→ **INSTRUCTIONS FOR THE TASK**: Go line by line through the data and copy those with the word "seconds".

→ **SUPPLIED INFORMATION**:
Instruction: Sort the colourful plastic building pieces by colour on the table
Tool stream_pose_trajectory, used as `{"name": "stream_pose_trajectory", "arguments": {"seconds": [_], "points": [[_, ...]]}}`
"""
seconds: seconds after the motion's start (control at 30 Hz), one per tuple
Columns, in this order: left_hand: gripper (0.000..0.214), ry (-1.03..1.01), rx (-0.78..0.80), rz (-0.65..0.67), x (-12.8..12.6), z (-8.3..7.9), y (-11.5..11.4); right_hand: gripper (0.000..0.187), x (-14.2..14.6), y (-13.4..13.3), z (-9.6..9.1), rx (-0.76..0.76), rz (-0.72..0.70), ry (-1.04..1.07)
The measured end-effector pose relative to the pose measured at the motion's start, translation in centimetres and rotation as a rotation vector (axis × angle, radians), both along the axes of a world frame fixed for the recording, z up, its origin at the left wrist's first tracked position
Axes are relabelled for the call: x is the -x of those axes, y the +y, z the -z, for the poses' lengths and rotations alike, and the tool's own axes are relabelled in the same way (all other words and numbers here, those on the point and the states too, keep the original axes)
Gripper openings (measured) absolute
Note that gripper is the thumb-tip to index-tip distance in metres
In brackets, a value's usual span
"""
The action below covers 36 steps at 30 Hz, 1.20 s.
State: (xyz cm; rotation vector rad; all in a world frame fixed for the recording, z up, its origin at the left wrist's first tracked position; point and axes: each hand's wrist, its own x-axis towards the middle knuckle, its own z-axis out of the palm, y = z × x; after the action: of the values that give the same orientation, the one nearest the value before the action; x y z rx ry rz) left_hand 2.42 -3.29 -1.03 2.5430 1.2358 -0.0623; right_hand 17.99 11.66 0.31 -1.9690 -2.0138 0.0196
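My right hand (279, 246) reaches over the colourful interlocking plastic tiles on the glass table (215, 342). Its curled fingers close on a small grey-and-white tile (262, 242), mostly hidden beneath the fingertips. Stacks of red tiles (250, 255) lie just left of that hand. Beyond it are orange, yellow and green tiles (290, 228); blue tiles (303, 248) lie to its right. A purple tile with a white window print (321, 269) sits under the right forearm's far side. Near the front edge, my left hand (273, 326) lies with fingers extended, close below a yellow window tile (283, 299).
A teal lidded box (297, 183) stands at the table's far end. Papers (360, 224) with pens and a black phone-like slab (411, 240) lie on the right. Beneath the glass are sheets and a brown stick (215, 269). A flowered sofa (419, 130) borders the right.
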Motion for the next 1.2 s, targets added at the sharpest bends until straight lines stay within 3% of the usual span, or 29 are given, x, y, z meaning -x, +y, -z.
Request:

→ **WRITTEN ANSWER**:
Tool stream_pose_trajectory, used as `{"name": "stream_pose_trajectory", "arguments": {"seconds": [_], "points": [[_, ...]]}}`
seconds: seconds after the motion's start (control at 30 Hz), one per tuple

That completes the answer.